(Beginning of AVAILABLE DATA)

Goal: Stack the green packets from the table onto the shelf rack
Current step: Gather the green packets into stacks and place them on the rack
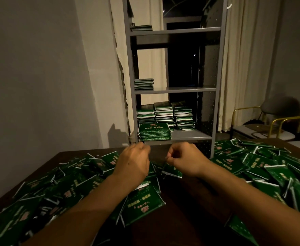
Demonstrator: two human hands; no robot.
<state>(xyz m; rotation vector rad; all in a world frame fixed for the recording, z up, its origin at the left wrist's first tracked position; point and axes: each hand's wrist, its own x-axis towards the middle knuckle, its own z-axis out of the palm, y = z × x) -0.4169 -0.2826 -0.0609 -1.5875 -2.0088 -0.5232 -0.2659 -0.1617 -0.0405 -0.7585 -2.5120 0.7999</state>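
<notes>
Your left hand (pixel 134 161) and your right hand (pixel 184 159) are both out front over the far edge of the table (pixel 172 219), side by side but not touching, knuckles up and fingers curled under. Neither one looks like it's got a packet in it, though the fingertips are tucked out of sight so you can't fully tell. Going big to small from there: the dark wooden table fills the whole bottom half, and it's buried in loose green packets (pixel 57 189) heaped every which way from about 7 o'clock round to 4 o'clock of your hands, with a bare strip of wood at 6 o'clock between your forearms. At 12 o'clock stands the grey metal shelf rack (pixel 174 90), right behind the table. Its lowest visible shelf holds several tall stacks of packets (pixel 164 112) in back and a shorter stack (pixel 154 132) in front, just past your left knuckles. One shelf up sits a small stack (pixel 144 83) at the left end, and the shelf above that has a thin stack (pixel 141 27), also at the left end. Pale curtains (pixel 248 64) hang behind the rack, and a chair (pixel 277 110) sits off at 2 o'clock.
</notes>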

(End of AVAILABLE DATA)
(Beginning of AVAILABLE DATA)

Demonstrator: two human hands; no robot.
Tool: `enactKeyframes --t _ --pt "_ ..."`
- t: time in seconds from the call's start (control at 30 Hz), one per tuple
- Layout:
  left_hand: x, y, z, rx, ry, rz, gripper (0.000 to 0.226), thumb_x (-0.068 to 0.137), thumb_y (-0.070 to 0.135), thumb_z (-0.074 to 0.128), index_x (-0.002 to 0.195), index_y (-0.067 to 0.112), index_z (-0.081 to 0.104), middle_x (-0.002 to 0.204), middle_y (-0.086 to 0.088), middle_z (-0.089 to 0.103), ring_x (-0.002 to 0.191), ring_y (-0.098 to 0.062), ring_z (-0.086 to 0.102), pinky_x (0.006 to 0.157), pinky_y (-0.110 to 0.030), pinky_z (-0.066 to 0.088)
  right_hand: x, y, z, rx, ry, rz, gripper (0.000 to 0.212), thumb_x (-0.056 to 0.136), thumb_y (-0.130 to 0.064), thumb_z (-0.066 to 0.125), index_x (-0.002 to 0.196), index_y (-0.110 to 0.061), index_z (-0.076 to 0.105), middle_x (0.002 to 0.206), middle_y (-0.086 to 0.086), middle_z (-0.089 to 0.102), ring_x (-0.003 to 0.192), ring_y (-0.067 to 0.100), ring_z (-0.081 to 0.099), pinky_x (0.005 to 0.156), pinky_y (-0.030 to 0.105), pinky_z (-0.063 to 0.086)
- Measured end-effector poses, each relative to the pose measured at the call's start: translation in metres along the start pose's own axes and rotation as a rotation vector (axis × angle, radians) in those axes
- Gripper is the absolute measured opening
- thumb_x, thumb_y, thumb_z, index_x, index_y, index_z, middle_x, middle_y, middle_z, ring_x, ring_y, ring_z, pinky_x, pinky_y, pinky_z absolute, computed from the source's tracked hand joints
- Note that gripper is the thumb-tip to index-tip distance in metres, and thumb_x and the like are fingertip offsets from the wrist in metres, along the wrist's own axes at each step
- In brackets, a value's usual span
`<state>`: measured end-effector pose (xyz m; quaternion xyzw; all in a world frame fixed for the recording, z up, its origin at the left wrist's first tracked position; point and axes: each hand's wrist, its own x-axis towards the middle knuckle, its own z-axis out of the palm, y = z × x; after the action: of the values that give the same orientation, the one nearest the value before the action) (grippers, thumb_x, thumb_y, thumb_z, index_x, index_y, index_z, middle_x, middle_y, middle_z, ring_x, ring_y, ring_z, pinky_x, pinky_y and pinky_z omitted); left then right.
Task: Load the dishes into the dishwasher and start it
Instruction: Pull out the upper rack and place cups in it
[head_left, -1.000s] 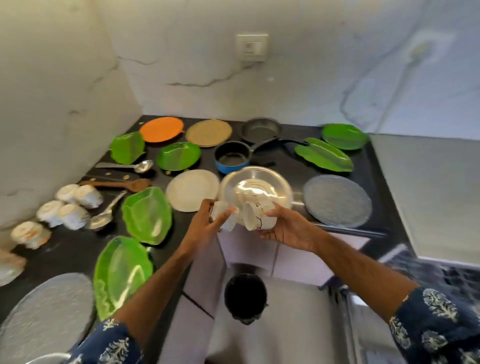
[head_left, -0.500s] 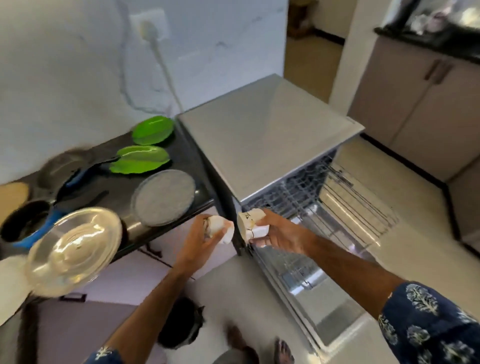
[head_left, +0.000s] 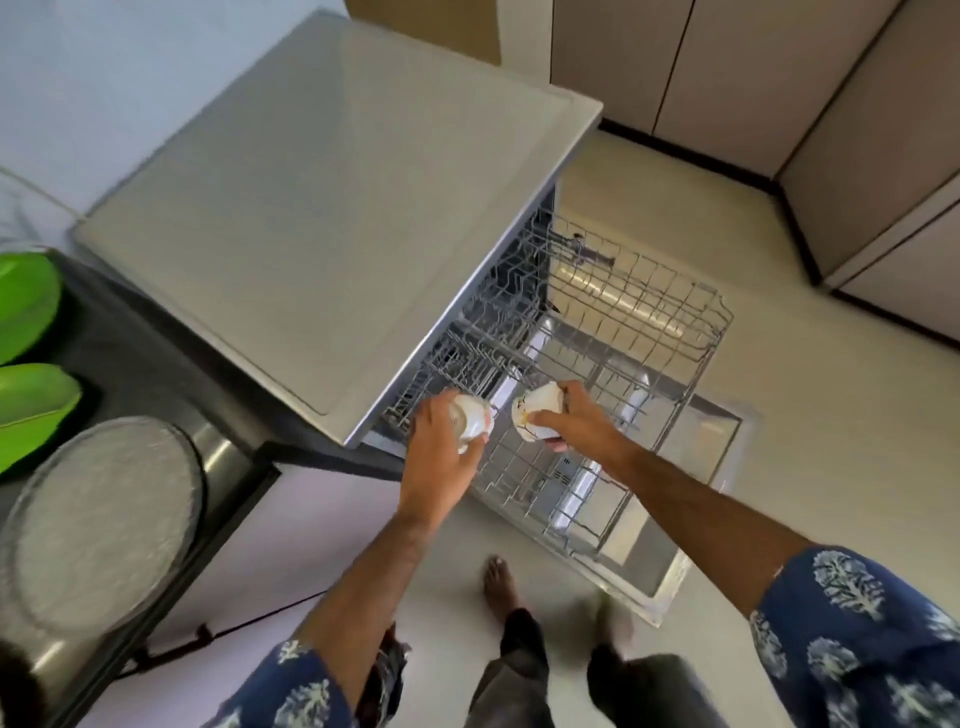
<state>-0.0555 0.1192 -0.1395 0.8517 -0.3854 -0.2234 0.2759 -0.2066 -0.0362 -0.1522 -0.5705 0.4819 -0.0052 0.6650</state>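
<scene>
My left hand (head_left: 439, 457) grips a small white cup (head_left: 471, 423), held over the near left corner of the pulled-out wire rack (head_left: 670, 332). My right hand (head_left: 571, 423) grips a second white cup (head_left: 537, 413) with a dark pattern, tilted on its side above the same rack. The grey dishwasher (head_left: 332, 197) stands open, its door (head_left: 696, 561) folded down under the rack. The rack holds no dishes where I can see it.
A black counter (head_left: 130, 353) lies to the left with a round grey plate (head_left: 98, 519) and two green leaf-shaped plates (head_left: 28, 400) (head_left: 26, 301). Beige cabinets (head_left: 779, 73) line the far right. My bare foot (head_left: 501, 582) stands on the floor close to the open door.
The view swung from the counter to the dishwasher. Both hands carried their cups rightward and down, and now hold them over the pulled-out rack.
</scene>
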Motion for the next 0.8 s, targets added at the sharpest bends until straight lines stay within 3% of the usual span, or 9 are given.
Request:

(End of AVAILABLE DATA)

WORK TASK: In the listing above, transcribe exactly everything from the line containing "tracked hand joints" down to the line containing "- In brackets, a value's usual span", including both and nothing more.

RESULT OF THIS EXERCISE:
- thumb_x, thumb_y, thumb_z, index_x, index_y, index_z, middle_x, middle_y, middle_z, ring_x, ring_y, ring_z, pinky_x, pinky_y, pinky_z absolute, computed from the source's tracked hand joints
- Note that gripper is the thumb-tip to index-tip distance in metres, and thumb_x and the like are fingertip offsets from the wrist in metres, along the wrist's own axes at each step
- In brackets, a value's usual span

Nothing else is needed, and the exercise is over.